Mays notes that her starting wages are $17 an hour, has been recruiting nonstop, and offered signing bonuses. “All of these things should be working on paper, but there’s more to it than this,” she says. “Nobody is showing up.” To make up for her small staff, she’s been putting in 12- to 14-hour days alongside her employees.

But Baby Greens’s higher wages didn’t fix Mays’s problem. “If we’re at a point where $17 or $20 dollars an hour is not enough for a person to have a normal life, then what happens?” she asks. “Who do we become as a community and the industry?”

This staffing issue coupled with the increasing lack of affordable housing and the growing higher cost of living in the city are things that Mays believes the restaurant industry needs to get more serious about.
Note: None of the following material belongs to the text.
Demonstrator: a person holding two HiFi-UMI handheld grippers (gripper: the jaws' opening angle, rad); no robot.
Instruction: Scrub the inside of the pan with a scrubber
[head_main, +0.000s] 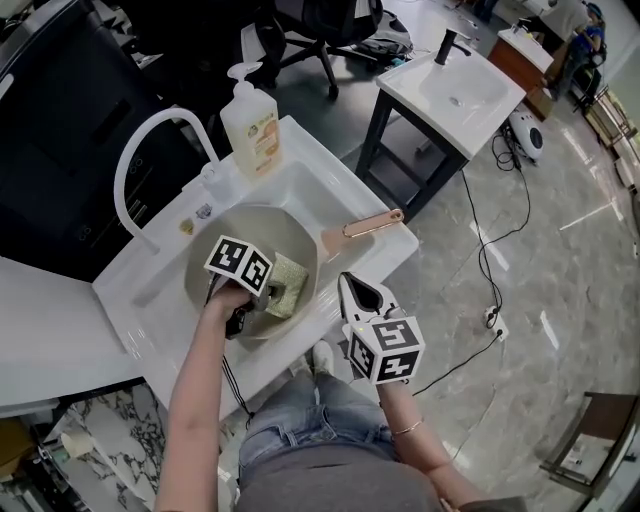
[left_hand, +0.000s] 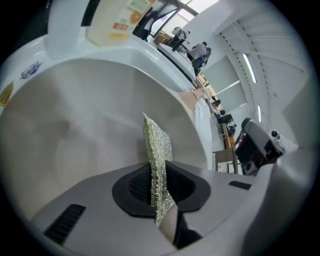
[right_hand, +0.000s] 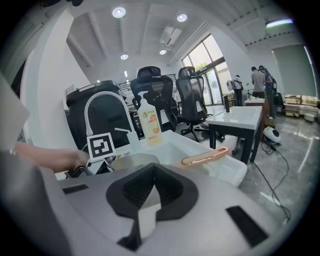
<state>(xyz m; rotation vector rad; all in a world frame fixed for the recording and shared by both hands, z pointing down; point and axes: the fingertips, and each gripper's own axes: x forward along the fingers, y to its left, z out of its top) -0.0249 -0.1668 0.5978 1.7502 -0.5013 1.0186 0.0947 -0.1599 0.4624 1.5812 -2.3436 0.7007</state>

She doesn’t understand how people can even start out in Austin without not-crazily-priced rents and homes and decently-paying jobs.

May reminisces about starting the original Baby Greens back in 2004, and how it was amazing to see all the restaurants, food trucks, and consumer packaged goods companies flourish in Austin. “But I look at our industry now, and I wonder what’s going to happen to everybody?” she asks. She also asks, “What does it mean for Black and brown kids who aren’t on college paths?” noting that usually first jobs are all fast-food and fast-casual restaurant chains, but if they can’t find jobs that help them afford and jumpstart their life, what will happen to them and those jobs and those restaurants?

Mays first opened Baby Greens in 2004 and expanded with several locations throughout Austin, all of which closed in 2009. She revitalized her restaurant in 2016.

Baby Greens will continue to honor catering jobs through the end of the year. Its current hours are from 11 a.m. to 7 p.m. Monday through Friday, and 11 a.m. to 3 p.m. Saturday.